Johnson has become close with first-year Orioles reliever Kevin Gregg. During games, they sit next to each other in the bullpen and talk about situations and how to approach different hitters. Gregg said other relievers chide Johnson for being grouchy, but everybody respects the way he goes about his business and the arsenal he takes to the mound.

"We get on him about being 'Angry Jim,' but there is a reason for that. Part of that is what makes him so good," Gregg said. "He truly believes in himself and his ability, and he's willing to learn. That's the best combination you can have. He's turning into a guy who can be a mainstay. Guys who stay in this game don't make excuses. They are not scared of confrontation with a teammate, in a good way. He's learning those things. He's trying to better those around him and, at the same time, better himself."

Johnson's competitiveness and three quality pitches have spurred support for his returning to a starting role. Johnson stays out of the debate even though it appears he'll get his wish.

In one of his rare moments of introspection, Johnson acknowledged he's far better equipped for such an assignment than he was in 2006, when he allowed eight earned runs in three innings in his big league debut.

So much has changed since for the organization's third-longest-tenured player, who remains a relative mystery in his adopted city, and that's just fine by him.

"It doesn't matter if I get recognition or not because I enjoy what I'm doing, and that's all that really matters," Johnson said. "You look back a couple of years, and I was nowhere near ready for the big leagues.
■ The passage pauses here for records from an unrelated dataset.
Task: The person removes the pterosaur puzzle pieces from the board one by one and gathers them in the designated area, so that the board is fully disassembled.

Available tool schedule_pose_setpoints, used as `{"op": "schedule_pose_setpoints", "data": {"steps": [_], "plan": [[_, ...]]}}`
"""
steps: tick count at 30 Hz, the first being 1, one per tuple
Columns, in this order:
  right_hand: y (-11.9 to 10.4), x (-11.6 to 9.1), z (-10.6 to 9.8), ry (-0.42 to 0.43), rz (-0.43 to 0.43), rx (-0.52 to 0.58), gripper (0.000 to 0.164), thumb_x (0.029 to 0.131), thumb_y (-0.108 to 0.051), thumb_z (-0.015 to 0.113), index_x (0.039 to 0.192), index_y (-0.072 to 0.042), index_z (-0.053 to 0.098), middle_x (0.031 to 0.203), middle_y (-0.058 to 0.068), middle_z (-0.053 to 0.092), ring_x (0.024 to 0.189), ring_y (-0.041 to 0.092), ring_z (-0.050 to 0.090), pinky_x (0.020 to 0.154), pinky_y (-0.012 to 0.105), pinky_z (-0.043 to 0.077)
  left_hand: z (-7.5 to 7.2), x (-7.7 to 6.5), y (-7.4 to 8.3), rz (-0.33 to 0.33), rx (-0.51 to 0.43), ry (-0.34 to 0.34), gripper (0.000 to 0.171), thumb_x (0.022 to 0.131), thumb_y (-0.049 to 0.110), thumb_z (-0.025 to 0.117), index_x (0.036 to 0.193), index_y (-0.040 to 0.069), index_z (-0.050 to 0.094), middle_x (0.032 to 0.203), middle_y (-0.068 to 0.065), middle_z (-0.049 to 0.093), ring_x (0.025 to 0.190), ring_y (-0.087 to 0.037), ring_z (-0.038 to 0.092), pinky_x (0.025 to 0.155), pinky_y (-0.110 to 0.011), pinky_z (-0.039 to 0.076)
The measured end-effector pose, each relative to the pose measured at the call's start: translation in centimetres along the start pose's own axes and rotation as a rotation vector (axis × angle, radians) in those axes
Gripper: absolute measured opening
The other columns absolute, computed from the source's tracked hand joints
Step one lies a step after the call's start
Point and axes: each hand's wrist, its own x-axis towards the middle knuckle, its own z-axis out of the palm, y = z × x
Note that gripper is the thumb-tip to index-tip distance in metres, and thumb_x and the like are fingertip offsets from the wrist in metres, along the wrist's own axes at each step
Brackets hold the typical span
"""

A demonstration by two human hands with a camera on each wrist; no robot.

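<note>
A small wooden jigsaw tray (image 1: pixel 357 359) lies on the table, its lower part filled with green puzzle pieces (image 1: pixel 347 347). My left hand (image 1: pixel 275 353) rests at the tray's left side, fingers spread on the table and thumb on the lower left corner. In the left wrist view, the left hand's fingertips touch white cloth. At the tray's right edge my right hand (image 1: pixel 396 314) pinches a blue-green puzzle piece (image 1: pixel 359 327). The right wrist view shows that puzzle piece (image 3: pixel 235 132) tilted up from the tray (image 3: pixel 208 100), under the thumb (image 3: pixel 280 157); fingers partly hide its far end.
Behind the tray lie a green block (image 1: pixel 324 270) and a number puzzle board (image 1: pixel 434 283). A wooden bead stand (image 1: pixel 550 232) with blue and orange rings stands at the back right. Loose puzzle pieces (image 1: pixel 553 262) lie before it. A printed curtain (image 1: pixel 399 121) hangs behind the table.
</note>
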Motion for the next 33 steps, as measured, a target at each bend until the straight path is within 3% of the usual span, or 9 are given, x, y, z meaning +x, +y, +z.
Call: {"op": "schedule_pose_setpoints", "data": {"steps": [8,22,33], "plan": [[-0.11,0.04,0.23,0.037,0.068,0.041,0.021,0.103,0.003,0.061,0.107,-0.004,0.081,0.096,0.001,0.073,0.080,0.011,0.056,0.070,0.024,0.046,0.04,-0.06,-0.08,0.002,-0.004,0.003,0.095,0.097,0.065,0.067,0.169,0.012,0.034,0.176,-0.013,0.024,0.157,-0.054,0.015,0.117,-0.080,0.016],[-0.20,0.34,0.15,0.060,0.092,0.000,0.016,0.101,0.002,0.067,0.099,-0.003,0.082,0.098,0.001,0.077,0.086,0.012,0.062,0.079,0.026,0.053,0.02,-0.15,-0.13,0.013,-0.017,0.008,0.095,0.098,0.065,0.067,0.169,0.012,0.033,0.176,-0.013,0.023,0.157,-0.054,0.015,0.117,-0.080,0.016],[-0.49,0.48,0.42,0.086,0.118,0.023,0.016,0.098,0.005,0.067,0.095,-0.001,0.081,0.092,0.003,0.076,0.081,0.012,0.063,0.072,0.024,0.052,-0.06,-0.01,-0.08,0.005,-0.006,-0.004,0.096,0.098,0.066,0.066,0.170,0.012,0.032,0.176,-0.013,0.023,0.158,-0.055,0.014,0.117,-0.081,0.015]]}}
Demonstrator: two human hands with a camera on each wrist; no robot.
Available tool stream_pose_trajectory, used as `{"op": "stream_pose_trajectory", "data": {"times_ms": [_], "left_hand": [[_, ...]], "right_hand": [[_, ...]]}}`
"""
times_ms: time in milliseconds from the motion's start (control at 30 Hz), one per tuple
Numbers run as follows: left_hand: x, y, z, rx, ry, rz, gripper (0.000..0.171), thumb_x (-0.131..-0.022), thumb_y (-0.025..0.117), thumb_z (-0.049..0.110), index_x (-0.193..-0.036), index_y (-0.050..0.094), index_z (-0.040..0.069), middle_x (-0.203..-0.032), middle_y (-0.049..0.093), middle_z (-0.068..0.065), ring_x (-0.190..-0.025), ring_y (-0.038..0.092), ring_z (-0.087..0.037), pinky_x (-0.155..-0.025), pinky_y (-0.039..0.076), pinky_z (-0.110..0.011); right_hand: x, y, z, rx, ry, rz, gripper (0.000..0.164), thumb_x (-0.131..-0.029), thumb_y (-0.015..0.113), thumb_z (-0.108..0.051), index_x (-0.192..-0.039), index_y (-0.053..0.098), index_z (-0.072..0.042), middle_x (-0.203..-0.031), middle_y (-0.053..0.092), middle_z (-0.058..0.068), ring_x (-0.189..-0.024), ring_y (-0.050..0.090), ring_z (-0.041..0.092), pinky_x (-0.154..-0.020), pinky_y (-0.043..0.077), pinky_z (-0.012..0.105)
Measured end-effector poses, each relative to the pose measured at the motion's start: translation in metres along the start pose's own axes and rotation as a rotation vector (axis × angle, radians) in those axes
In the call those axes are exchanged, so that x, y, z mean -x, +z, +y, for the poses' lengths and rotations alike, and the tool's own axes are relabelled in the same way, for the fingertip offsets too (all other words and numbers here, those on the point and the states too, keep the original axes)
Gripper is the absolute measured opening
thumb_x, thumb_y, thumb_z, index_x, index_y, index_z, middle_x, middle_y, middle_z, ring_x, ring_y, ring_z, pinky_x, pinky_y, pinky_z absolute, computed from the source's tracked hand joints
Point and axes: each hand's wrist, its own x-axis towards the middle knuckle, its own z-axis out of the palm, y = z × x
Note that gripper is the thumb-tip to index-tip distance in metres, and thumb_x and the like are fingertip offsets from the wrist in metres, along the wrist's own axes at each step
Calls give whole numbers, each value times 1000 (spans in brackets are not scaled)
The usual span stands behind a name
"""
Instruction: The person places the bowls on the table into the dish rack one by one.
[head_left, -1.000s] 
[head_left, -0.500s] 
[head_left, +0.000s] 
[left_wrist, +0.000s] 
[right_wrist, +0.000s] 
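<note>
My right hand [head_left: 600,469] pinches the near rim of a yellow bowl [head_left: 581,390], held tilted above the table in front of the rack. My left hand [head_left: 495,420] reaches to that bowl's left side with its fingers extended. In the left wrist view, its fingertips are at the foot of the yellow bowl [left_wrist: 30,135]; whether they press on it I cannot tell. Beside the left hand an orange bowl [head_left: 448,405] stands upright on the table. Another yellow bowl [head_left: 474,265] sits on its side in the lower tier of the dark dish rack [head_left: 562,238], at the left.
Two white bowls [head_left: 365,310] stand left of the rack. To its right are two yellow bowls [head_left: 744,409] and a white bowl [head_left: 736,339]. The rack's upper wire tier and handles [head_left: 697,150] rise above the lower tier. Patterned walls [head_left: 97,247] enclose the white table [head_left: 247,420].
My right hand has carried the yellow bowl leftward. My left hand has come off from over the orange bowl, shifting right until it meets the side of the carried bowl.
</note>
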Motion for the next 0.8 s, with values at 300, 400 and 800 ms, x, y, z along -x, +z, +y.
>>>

I'm not the same pitcher I was. I've learned a lot, and I'm glad the Orioles have been patient. I'm hoping that they are glad that they stuck with me, too."

Notes: Lefty Brian Matusz allowed eight runs (seven earned) on eight hits and three walks in 32/3 innings in his start for Triple-A Norfolk against Toledo. … Righty Chorye Spoone, designated for assignment this week, cleared waivers and was outrighted to Bowie. … The start time of the Orioles' Sept. 1 game against the Toronto Blue Jays at Camden Yards has been moved from 7:05 p.m. to 12:35 p.m.